◆ Exercise prompt
Work out how many lines below contain "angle", then write only that number.

━━ Data for processing

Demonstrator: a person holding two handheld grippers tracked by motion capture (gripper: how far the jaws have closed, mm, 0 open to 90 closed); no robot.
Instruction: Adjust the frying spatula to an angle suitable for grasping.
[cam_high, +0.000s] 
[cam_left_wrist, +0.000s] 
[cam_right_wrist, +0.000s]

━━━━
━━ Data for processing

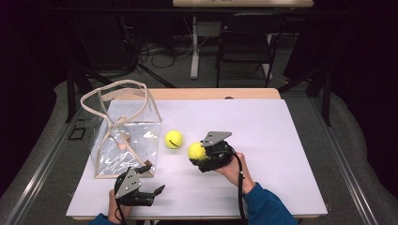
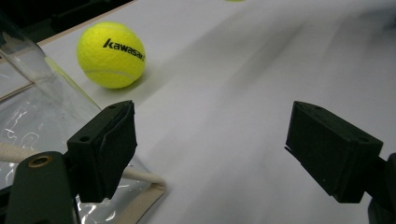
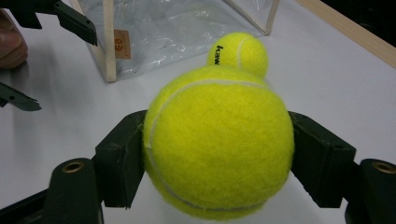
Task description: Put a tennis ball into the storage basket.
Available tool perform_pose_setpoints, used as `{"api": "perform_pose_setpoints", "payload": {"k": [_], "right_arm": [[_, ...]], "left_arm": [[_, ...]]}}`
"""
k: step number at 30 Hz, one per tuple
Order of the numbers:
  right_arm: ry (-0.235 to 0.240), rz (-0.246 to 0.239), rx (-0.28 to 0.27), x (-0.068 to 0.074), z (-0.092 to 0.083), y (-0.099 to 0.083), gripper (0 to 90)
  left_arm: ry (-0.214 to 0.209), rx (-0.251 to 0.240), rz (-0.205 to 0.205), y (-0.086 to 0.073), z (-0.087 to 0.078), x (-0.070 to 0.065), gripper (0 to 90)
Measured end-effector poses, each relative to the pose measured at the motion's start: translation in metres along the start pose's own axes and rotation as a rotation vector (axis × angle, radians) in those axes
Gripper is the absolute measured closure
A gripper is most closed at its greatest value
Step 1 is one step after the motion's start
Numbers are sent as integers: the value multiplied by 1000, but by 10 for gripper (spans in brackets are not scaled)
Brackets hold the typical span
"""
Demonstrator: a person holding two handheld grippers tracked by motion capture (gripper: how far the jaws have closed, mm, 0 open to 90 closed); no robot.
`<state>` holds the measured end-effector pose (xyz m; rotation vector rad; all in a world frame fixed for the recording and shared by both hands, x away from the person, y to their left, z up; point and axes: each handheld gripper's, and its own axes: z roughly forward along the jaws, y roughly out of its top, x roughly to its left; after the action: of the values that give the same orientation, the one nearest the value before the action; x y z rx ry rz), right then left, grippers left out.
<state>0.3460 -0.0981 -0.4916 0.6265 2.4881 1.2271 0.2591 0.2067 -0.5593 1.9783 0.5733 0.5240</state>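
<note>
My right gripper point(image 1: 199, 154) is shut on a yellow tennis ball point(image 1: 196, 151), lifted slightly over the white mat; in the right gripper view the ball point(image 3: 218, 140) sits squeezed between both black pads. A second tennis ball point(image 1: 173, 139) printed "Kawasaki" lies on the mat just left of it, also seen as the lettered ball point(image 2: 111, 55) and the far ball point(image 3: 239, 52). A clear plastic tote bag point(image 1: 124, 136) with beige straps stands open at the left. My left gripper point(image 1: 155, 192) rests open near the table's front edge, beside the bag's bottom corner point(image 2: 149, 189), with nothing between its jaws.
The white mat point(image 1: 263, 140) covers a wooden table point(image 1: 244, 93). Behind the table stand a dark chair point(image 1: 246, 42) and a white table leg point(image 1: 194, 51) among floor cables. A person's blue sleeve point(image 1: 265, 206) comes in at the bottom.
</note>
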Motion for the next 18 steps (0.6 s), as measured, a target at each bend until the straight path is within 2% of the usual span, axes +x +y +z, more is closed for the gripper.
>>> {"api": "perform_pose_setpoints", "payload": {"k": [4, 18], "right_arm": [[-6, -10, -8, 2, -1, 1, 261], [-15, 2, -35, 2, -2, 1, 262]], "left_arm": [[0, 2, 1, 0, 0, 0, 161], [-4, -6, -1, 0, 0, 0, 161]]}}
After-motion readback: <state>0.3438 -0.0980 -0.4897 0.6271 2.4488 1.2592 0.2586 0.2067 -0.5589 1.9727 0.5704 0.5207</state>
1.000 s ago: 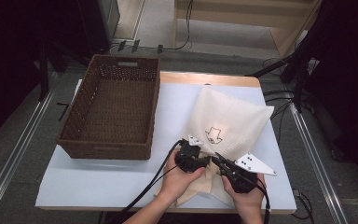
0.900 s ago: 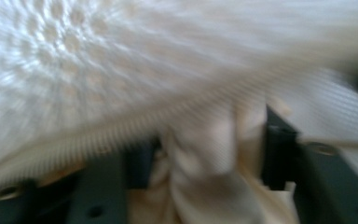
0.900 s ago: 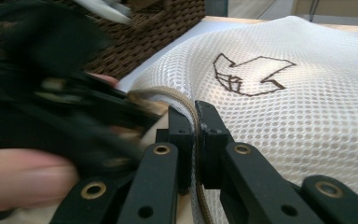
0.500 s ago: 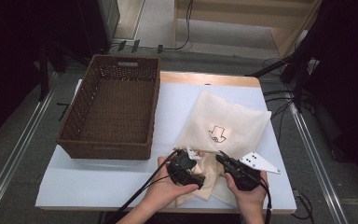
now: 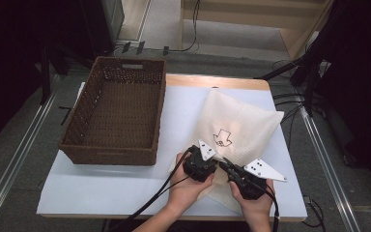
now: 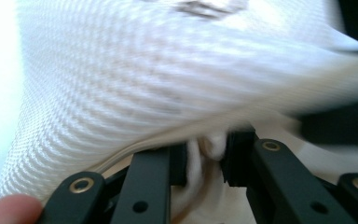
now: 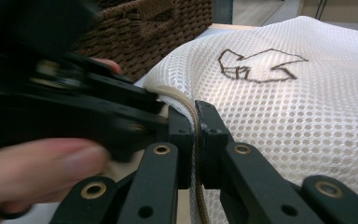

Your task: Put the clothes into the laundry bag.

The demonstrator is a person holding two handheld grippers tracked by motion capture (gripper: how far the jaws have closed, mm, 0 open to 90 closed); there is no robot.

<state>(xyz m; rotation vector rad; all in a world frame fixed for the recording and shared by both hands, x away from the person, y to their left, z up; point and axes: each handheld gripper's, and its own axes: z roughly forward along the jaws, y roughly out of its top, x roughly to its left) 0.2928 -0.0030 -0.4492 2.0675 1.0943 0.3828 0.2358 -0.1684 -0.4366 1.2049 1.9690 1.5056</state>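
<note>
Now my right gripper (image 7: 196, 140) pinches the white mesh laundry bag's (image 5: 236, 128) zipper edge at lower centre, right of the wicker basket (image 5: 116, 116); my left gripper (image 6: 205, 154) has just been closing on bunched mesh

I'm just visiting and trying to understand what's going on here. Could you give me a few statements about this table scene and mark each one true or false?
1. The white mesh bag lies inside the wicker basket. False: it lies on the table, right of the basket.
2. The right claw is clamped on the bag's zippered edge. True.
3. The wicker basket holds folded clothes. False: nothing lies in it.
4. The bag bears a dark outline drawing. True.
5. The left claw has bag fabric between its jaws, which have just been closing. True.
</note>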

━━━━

◆ Task solution
2